In a recent conversation with the Australian, Nick Cave talked about his worries over AI.
“I’m an enormously optimistic person about the world in general, but I think the demoralising effect or the humiliating effect that AI will have on us as a species, it will stop us caring about something like the artistic struggle that we will just accept what is fed to us through these things,” the singer said of AI’s impact on people.
The rocker continued, explaining why he’s more concerned about what AI says about people rather than his own job, “I find it all unbelievably disturbing. I’m not worried about my own job or something like that about being replaced or something. Just what it’s saying about us as human beings.”
This isn’t the first time Cave has talked about AI. Earlier last year, he mentioned on his blog that he got many fan submissions of lyrics written ‘like Nick Cave’ using ChatGPT. He wasn’t impressed with the results.

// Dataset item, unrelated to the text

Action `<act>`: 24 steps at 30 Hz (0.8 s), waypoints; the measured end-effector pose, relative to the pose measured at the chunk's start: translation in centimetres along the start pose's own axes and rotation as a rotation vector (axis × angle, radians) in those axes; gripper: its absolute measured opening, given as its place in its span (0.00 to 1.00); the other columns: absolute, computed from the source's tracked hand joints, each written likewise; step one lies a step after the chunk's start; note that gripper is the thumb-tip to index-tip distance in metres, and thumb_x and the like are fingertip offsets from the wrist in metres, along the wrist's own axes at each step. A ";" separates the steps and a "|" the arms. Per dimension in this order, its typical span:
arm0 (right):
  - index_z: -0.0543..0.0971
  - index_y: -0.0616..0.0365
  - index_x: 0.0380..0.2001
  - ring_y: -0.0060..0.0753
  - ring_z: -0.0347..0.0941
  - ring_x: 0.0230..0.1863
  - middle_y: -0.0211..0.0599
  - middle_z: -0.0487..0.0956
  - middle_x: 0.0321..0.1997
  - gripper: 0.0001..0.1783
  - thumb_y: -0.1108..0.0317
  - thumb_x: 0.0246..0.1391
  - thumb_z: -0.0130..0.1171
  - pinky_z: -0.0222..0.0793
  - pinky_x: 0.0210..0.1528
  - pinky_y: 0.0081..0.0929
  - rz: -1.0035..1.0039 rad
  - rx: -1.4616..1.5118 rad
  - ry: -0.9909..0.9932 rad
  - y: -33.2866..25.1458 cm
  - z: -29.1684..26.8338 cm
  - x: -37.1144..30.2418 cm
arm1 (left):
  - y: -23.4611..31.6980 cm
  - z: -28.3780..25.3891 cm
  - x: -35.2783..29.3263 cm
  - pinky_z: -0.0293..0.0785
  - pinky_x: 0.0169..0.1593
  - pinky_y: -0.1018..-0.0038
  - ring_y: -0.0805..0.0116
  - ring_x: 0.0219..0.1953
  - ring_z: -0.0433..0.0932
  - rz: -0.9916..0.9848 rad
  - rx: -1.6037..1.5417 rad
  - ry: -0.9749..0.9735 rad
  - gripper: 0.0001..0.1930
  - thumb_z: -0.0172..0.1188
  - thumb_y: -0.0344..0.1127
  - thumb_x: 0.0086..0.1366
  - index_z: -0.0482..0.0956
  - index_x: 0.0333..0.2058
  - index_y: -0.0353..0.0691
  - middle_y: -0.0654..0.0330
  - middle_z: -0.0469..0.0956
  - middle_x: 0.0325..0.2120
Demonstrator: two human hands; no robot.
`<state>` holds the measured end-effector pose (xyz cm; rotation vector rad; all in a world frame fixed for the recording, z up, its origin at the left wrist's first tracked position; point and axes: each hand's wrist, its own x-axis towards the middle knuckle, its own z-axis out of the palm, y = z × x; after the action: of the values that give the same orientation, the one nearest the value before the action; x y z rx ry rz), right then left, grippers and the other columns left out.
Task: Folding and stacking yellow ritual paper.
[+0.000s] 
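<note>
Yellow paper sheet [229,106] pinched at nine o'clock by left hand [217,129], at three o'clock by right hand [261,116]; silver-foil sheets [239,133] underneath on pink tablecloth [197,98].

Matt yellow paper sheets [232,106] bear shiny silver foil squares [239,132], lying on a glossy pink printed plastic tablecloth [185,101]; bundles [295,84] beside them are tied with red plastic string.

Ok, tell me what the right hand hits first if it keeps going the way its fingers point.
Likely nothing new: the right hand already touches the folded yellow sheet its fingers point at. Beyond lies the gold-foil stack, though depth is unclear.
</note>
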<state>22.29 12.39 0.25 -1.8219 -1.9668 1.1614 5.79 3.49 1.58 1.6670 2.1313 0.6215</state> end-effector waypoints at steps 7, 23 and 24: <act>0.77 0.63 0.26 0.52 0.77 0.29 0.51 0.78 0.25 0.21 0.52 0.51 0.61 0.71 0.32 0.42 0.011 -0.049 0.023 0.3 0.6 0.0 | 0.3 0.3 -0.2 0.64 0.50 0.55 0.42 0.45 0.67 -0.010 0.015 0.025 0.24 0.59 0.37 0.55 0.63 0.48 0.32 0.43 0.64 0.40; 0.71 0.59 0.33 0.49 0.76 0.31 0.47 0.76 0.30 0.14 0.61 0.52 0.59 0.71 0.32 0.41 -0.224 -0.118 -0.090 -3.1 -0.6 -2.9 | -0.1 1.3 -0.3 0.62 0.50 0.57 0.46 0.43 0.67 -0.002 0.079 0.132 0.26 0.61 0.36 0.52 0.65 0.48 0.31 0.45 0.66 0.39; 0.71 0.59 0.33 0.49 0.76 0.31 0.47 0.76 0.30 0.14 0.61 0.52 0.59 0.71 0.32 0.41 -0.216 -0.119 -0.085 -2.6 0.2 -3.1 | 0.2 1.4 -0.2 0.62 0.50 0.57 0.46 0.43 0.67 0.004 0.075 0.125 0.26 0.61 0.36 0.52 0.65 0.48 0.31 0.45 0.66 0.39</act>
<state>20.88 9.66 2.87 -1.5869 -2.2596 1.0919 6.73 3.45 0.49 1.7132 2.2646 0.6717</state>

“What ChatGPT is, in this instance, is replication as travesty,” the musician wrote as his response to a ChatGPT-generated song in his style. “It could perhaps in time create a song that is, on the surface, indistinguishable from an original, but it will always be a replication, a kind of burlesque…. Songs arise out of suffering, by which I mean they are predicated upon the complex, internal human struggle of creation and, well, as far as I know, algorithms don’t feel. Data doesn’t suffer.”
He added, “ChatGPT has no inner being, it has been nowhere, it has endured nothing, it has not had the audacity to reach beyond its limitations, and hence it doesn’t have the capacity for a shared transcendent experience, as it has no limitations from which to transcend.”
“Maybe A.I. can make a song that’s indistinguishable from what I can do. Maybe even a better song. But, to me, that doesn’t matter – that’s not what art is,” Cave also told the New Yorker in March 2023. “AI may very well save the world, but it can’t save our souls. That’s what true art is for. That’s the difference. So, I don’t know, in my humble opinion ChatGPT should just f*ck off and leave songwriting alone.”
Nick Cave and the Bad Seeds announced their 18th studio album, ‘Wild God,’ on March 6, 2024, and released the title track as a single that day. They then released a second single, ‘Frogs,’ on May 31, and a third single, ‘Long Dark Night,’ on July 23. The full album will arrive on August 30.